TASK STATEMENT: Give the lines below again exactly, starting with the line that holds "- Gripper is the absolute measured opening" and going on through the line that holds "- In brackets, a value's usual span".
---------- INFORMATION SHOWN
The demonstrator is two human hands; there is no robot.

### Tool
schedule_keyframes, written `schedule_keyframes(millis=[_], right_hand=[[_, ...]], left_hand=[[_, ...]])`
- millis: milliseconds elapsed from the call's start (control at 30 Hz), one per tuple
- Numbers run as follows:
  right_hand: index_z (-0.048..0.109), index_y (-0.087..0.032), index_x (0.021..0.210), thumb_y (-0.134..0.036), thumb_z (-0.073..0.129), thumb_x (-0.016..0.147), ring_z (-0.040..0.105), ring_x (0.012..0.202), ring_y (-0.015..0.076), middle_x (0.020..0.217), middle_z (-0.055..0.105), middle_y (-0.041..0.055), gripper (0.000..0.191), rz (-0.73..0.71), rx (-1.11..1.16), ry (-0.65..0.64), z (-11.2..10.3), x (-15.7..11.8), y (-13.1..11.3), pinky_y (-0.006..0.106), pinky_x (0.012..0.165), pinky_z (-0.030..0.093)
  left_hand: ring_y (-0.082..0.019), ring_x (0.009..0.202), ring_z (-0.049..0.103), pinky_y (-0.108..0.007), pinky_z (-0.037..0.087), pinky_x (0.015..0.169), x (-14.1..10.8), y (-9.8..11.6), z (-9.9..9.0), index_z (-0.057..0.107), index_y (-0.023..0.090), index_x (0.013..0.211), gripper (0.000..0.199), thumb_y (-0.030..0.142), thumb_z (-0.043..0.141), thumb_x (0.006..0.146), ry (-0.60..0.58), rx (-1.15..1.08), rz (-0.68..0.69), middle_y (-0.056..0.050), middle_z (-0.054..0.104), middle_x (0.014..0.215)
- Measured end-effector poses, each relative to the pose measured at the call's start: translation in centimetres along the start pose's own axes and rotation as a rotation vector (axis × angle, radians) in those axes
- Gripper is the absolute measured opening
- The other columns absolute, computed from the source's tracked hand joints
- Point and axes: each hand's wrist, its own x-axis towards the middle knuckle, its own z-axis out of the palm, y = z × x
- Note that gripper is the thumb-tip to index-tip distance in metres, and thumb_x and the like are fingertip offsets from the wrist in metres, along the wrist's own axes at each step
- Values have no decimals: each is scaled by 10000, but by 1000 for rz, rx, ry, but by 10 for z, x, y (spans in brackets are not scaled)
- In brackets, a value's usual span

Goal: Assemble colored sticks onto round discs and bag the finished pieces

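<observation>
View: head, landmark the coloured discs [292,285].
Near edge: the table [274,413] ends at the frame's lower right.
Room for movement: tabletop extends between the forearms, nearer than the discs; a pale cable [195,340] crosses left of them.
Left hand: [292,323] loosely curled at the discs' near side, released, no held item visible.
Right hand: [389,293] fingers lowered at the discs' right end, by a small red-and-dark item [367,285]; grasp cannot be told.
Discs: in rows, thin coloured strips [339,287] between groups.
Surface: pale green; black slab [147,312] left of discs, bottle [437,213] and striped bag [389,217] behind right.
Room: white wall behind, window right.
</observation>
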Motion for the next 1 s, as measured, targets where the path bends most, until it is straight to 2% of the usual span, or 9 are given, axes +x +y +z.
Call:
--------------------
SOLUTION TO THIS EXERCISE:
- Gripper is the absolute measured opening
- The other columns absolute, computed from the source's tracked hand joints
- Point and axes: each hand's wrist, its own x-axis towards the middle knuckle, its own z-axis out of the palm, y = z × x
- Note that gripper is the thumb-tip to index-tip distance in metres, and thumb_x and the like are fingertip offsets from the wrist in metres, along the wrist's own axes at each step
- Values have no decimals: each is scaled by 10000, but by 1000 for rz, rx, ry, but by 10 for z, x, y (spans in brackets are not scaled)
- In brackets, a value's usual span

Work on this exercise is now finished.